2. Subject to the terms and conditions herein set forth, (a) the Company agrees to issue and sell to the Underwriter, and the Underwriter agrees to purchase from the Company, at a purchase price per share of $[              ], [5,300,000] Firm Shares and (b) in the event and to the extent that the Underwriter shall exercise the election to purchase Optional Shares as provided below, the Company agrees to sell to the Underwriter, and the Underwriter agrees to purchase from the Company, at the purchase price per share set forth in clause (a) of this Section 2, that portion of the number of Optional Shares as to which such election shall have been exercised.

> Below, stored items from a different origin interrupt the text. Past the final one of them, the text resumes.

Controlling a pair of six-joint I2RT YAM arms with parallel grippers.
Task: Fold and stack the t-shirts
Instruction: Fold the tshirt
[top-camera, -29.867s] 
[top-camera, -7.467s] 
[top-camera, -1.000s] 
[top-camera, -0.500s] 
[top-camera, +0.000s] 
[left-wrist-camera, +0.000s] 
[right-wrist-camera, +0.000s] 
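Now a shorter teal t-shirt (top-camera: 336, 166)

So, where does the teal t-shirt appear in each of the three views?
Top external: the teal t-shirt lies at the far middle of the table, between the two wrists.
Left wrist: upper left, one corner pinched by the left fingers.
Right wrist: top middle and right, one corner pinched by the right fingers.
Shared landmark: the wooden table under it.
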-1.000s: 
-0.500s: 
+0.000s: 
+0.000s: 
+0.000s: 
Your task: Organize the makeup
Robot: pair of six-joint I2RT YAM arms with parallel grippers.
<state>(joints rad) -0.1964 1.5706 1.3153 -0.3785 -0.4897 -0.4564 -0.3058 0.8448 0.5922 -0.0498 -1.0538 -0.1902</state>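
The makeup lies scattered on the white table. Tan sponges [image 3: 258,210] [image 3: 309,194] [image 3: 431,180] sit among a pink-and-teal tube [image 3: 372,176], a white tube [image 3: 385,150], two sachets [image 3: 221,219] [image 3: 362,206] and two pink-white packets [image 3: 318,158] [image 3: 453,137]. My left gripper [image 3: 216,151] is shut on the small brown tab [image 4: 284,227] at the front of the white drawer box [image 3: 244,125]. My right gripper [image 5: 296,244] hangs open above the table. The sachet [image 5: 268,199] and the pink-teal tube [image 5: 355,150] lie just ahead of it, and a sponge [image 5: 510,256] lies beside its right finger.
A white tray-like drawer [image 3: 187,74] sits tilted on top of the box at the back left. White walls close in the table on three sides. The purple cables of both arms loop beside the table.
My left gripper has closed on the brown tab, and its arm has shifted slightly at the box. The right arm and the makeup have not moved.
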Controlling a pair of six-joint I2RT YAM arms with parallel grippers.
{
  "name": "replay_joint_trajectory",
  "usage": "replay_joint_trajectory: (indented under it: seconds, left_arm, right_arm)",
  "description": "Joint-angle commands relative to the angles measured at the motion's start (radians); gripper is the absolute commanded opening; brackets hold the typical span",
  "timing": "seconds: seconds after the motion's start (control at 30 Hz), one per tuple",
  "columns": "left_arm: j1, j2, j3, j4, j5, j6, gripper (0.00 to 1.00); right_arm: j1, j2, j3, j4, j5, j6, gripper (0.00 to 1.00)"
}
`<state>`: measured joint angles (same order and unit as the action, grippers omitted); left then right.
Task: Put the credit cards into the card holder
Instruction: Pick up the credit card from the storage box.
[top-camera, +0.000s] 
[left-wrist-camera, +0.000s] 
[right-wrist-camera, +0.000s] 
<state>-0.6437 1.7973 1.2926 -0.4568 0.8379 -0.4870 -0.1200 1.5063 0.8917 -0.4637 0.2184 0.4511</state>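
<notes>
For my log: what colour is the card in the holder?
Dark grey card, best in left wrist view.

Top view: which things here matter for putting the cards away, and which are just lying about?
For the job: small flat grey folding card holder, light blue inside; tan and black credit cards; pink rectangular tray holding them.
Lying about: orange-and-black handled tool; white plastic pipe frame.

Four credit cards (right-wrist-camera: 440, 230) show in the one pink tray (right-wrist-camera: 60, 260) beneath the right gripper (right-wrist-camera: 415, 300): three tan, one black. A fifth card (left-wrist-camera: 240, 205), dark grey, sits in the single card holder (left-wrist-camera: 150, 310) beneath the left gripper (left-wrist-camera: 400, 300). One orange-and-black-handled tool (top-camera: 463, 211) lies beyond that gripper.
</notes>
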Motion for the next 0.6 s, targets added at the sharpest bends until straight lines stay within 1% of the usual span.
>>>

The Company hereby grants to the Underwriter the right to purchase at their election up to [795,000] Optional Shares, at the purchase price per share set forth in the paragraph above, for the sole purpose of covering sales of shares in excess of the number of Firm Shares, provided that the purchase price per Optional Share shall be reduced by an amount per share equal to any dividends or distributions declared by the Company and payable on the Firm Shares but not payable on the Optional Shares. Any such election to purchase Optional Shares may be exercised only by written notice from Goldman, Sachs & Co. to the Company, given within a period of 30 calendar days after the date of this Agreement and setting forth the aggregate number of Optional Shares to be purchased and the date on which such Optional Shares are to be delivered, as determined by you but in no event earlier than the First Time of Delivery (as defined in Section 4 hereof) or, unless you and the Company otherwise agree in writing, earlier than two or later than ten business days after the date of such notice.

3. The Underwriter proposes to offer the Firm Shares for sale upon the terms and conditions set forth in the Prospectus.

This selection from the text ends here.